Write out the listing below character for character, though without its pictures.
⟨
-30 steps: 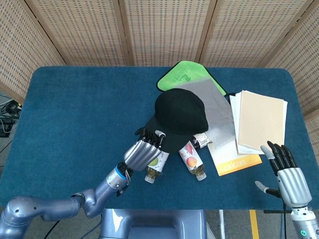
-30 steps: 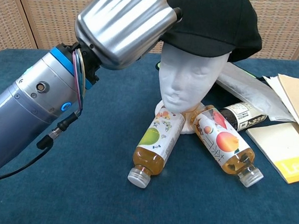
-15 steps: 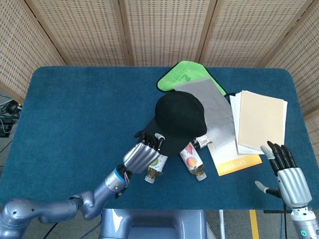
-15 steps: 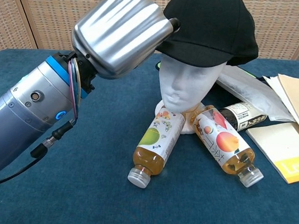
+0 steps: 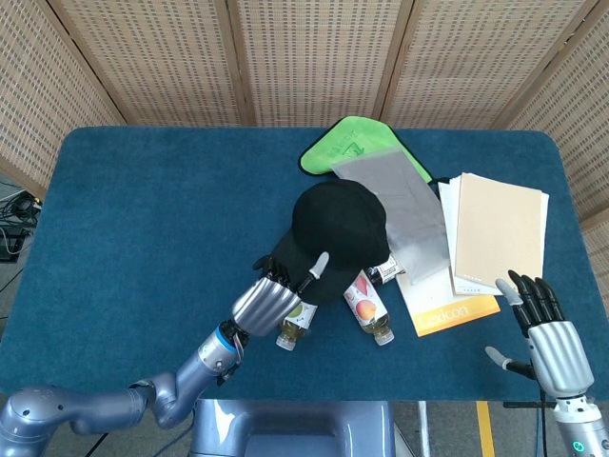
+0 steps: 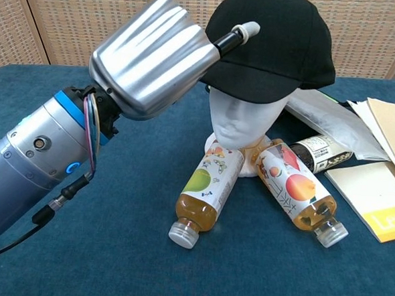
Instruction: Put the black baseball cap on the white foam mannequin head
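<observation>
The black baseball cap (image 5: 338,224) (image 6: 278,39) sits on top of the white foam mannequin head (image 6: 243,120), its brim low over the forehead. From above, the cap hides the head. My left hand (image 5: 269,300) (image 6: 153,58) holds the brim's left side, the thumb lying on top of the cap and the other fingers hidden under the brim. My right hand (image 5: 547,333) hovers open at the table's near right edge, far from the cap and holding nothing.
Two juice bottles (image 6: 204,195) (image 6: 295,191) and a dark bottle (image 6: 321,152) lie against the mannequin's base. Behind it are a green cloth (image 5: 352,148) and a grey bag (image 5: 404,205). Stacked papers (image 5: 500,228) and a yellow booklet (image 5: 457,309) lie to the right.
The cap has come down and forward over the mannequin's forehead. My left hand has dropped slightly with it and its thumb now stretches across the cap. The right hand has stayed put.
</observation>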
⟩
- _Output of the task_
-30 steps: 
-30 steps: 
-15 steps: 
-15 steps: 
+0 steps: 
+0 steps: 
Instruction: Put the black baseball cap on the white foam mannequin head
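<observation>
The black baseball cap (image 5: 338,224) (image 6: 278,39) sits on top of the white foam mannequin head (image 6: 243,120), its brim low over the forehead. From above, the cap hides the head. My left hand (image 5: 269,300) (image 6: 153,58) holds the brim's left side, the thumb lying on top of the cap and the other fingers hidden under the brim. My right hand (image 5: 547,333) hovers open at the table's near right edge, far from the cap and holding nothing.
Two juice bottles (image 6: 204,195) (image 6: 295,191) and a dark bottle (image 6: 321,152) lie against the mannequin's base. Behind it are a green cloth (image 5: 352,148) and a grey bag (image 5: 404,205). Stacked papers (image 5: 500,228) and a yellow booklet (image 5: 457,309) lie to the right.
The cap has come down and forward over the mannequin's forehead. My left hand has dropped slightly with it and its thumb now stretches across the cap. The right hand has stayed put.
</observation>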

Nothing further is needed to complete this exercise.